Nothing in the data may change. Copy all of it exactly.
══ EXERCISE DATA
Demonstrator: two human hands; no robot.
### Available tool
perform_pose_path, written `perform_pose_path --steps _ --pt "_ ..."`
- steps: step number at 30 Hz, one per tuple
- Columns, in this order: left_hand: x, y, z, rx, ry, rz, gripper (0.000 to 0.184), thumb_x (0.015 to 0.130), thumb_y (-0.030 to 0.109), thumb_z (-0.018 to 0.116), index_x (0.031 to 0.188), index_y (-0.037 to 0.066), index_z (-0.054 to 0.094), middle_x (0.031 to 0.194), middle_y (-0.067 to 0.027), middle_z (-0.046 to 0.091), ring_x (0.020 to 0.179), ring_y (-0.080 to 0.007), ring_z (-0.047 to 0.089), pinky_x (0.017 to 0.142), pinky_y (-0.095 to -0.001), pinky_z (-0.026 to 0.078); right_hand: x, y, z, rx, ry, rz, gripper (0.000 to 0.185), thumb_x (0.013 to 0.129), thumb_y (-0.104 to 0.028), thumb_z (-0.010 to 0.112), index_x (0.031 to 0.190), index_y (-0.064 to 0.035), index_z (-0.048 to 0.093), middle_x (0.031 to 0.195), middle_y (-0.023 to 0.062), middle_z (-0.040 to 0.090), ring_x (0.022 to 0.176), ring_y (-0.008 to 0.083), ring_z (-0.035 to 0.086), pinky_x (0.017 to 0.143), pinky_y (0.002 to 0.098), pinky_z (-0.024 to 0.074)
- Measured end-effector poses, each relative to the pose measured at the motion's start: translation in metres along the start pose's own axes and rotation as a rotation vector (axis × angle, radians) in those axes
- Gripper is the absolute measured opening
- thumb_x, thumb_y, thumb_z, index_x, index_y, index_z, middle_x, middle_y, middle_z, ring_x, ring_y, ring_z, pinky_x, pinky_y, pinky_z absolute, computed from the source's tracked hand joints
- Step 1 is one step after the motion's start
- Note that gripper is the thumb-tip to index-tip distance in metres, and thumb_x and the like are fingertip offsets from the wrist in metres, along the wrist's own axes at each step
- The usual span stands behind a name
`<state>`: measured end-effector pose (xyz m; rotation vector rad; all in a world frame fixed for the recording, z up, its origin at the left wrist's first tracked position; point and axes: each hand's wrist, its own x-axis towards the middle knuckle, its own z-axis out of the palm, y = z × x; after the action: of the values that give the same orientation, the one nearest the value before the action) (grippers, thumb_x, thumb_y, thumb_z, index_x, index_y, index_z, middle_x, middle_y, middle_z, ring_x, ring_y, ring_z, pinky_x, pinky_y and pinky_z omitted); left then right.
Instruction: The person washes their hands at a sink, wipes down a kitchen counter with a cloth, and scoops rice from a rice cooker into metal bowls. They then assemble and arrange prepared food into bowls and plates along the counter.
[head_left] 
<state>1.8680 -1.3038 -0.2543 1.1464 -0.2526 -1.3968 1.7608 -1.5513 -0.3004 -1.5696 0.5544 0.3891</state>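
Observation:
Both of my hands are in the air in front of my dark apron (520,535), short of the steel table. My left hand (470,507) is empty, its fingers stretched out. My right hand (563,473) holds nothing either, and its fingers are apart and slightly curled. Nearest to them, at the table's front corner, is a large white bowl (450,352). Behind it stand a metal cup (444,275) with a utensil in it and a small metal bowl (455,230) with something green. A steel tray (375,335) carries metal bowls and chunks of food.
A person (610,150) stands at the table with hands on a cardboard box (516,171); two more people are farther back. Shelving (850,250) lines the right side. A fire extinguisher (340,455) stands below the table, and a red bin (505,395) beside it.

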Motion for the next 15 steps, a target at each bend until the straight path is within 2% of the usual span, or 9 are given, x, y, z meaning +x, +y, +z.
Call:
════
▶ [SOLUTION]:
Demonstrator: two human hands; no robot.
### Available tool
perform_pose_path, written `perform_pose_path --steps _ --pt "_ ..."`
- steps: step number at 30 Hz, one per tuple
- Columns, in this order: left_hand: x, y, z, rx, ry, rz, gripper (0.000 to 0.184), thumb_x (0.015 to 0.130), thumb_y (-0.030 to 0.109), thumb_z (-0.018 to 0.116), index_x (0.031 to 0.188), index_y (-0.037 to 0.066), index_z (-0.054 to 0.094), middle_x (0.031 to 0.194), middle_y (-0.067 to 0.027), middle_z (-0.046 to 0.091), ring_x (0.020 to 0.179), ring_y (-0.080 to 0.007), ring_z (-0.047 to 0.089), pinky_x (0.017 to 0.142), pinky_y (-0.095 to -0.001), pinky_z (-0.026 to 0.078); right_hand: x, y, z, rx, ry, rz, gripper (0.000 to 0.185), thumb_x (0.013 to 0.129), thumb_y (-0.104 to 0.028), thumb_z (-0.010 to 0.112), index_x (0.031 to 0.190), index_y (-0.064 to 0.035), index_z (-0.048 to 0.093), middle_x (0.031 to 0.195), middle_y (-0.023 to 0.062), middle_z (-0.040 to 0.090), ring_x (0.022 to 0.176), ring_y (-0.008 to 0.083), ring_z (-0.035 to 0.086), pinky_x (0.017 to 0.143), pinky_y (0.002 to 0.098), pinky_z (-0.024 to 0.074)
- Measured end-effector poses, each relative to the pose measured at the motion's start: translation in metres along the start pose's own axes and rotation as a rotation vector (axis × angle, radians) in those axes
- Gripper is the absolute measured opening
- thumb_x, thumb_y, thumb_z, index_x, index_y, index_z, middle_x, middle_y, middle_z, ring_x, ring_y, ring_z, pinky_x, pinky_y, pinky_z absolute, computed from the source's tracked hand joints
- Step 1 is one step after the motion's start
- Note that gripper is the thumb-tip to index-tip distance in metres, and thumb_x and the like are fingertip offsets from the wrist in metres, along the wrist's own axes at each step
- The usual span stands behind a name
`<state>`: measured end-effector pose (xyz m; rotation vector rad; all in a world frame fixed for the recording, z up, its origin at the left wrist's first tracked position; point and axes: each hand's wrist, its own x-axis towards the middle knuckle, its own z-axis out of the palm, y = z × x; after the action: of the values that give the same orientation, the one nearest the value before the action) (grippers, thumb_x, thumb_y, thumb_z, index_x, index_y, index_z, middle_x, middle_y, middle_z, ring_x, ring_y, ring_z, pinky_x, pinky_y and pinky_z omitted); left then right.
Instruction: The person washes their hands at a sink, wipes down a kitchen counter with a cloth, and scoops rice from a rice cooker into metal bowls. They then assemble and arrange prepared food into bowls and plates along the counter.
[head_left] 
<state>1.8680 -1.3038 -0.2543 1.1464 -0.2526 -1.3968 1.7608 -1.5513 -0.3004 -1.5696 0.5544 0.3891</state>
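Observation:
Both of my hands are in the air in front of my dark apron (520,535), short of the steel table. My left hand (470,507) is empty, its fingers stretched out. My right hand (563,473) holds nothing either, and its fingers are apart and slightly curled. Nearest to them, at the table's front corner, is a large white bowl (450,352). Behind it stand a metal cup (444,275) with a utensil in it and a small metal bowl (455,230) with something green. A steel tray (375,335) carries metal bowls and chunks of food.
A person (610,150) stands at the table with hands on a cardboard box (516,171); two more people are farther back. Shelving (850,250) lines the right side. A fire extinguisher (340,455) stands below the table, and a red bin (505,395) beside it.
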
Motion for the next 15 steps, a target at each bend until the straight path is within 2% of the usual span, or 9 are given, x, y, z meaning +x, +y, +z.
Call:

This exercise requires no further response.